Facebook Swears To End Housing Discrimination On Its Ad Platform For Real This Time

Facebook Swears To End Housing Discrimination On Its Ad Platform For Real This Time

Facebook has signed an agreement with Washington state to retool its advertising platform after a Pro Publica investigation found it could be used to abet housing discrimination.

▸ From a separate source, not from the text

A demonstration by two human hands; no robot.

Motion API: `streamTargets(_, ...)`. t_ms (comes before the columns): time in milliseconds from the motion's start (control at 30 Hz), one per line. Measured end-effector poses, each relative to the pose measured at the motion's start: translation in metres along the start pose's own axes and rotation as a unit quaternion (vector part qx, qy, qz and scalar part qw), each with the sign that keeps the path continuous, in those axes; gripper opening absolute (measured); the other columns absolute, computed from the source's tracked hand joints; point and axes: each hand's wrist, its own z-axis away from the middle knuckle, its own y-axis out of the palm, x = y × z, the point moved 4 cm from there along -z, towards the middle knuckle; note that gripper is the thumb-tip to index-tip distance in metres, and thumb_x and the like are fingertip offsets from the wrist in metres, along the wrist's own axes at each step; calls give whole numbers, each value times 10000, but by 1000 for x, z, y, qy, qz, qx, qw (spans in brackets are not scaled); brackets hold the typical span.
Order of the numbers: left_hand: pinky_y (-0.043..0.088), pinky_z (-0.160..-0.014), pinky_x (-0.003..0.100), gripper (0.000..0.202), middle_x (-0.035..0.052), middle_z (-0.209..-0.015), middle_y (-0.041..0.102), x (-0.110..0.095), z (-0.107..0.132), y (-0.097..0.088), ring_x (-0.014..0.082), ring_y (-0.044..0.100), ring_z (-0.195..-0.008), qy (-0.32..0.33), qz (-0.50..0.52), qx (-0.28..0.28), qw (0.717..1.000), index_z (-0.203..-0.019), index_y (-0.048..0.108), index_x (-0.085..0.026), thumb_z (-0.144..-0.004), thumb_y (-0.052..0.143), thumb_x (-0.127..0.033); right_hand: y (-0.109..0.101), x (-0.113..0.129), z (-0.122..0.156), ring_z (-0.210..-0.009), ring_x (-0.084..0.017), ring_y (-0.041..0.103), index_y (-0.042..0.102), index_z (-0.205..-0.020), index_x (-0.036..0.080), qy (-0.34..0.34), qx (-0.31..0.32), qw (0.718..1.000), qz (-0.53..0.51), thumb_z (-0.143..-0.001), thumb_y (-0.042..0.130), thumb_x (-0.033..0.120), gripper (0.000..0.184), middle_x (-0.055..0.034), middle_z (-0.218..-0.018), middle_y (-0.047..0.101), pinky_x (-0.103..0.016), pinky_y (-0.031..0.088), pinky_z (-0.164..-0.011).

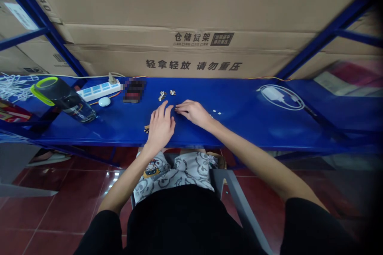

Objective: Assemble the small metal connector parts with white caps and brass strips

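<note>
- Head view: a tiny piece sits at the fingertips of the right hand, just above the blue surface, with the carton at 12 o'clock.
- Right hand: pinching the piece between thumb and fingers, reaching toward 9 o'clock.
- Left hand: at 8 o'clock from the piece, fingers loosely spread toward 12 to 1 o'clock, apparently gripping nothing.
- Piece: too small and too covered to tell which way it points or how its long axis lies.
- Spotted part: at 10 to 11 o'clock from the piece, long axis roughly 1 to 7 o'clock; a smaller part lies near 12.
- Brown bits: at 8 o'clock, just beside the left hand, partly hidden by it. White bits: at 3 o'clock.
- Risks, as I judge: a slack pinch could drop the piece; the left wrist, shifting toward 9 o'clock, could sweep brown bits off the edge at 6; the right forearm could scatter white bits.
</note>
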Motion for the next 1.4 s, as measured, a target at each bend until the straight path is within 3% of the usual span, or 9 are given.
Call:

Washington Attorney General Bob Ferguson led a year-long investigation into Facebook’s targeted advertising feature, which lets advertisers include or exclude users from seeing certain ads.

“Facebook’s advertising platform allowed unlawful discrimination on the basis of race, sexual orientation, disability and religion,” Ferguson told Reuters.

Because advertisers could choose to exclude Spanish speaking, disabled or LGBT users, a coalition of civil rights groups took Facebook to court, alleging the advertising platform, as originally designed, violated the US Fair Housing Act.

“We’ve removed thousands of categories related to potentially sensitive personal attributes — like race, ethnicity, sexual orientation and religion — from our exclusion targeting tools,” Facebook said to Reuters.

Though Facebook users may not explicitly identify their race, religion or sexual orientation in their profiles, the company has used behavioural data (what users “like”, share and so on) that acts as a proxy.

So, an advertiser couldn’t explicitly hide ads from Hispanic users, but could, however, hide ads from users who “are interested in or will respond well to Hispanic content,” as described on Facebook’s site. An advertiser couldn’t explicitly hide ads from disabled people, but could hide ads from users “interested in wheelchair ramps”.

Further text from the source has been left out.